Task instructions
Stopping right after the line with "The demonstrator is", please reproduce the material below exactly from its first line.

Supplied data
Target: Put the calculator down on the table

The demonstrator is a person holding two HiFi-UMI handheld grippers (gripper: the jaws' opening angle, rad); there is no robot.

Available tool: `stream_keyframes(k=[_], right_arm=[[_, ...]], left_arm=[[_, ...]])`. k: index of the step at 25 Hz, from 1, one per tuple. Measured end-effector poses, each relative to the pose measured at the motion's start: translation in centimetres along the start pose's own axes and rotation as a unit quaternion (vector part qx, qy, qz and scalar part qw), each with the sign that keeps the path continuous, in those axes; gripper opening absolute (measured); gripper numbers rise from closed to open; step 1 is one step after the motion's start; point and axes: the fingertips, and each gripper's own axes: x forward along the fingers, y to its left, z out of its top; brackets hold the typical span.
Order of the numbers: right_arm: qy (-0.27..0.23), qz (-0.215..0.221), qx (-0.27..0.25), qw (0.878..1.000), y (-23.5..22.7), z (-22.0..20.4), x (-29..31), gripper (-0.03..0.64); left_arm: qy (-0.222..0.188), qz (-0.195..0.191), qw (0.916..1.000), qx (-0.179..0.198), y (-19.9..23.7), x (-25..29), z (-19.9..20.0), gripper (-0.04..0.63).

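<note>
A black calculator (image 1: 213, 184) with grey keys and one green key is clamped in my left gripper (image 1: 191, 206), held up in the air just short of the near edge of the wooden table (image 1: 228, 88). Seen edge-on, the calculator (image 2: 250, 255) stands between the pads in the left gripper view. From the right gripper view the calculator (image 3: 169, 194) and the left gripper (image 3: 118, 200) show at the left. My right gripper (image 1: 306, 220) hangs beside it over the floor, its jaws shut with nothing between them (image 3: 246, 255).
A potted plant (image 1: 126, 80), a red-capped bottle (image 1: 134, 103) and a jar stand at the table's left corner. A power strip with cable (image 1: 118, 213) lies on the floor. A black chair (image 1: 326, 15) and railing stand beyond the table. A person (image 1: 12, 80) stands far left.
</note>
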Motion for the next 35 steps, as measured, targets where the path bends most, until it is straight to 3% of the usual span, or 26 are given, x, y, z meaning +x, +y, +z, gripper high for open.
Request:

Response box
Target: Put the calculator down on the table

The demonstrator is a person holding two HiFi-UMI handheld grippers (gripper: the jaws' opening angle, rad); there is no robot.

There is no more to this exercise.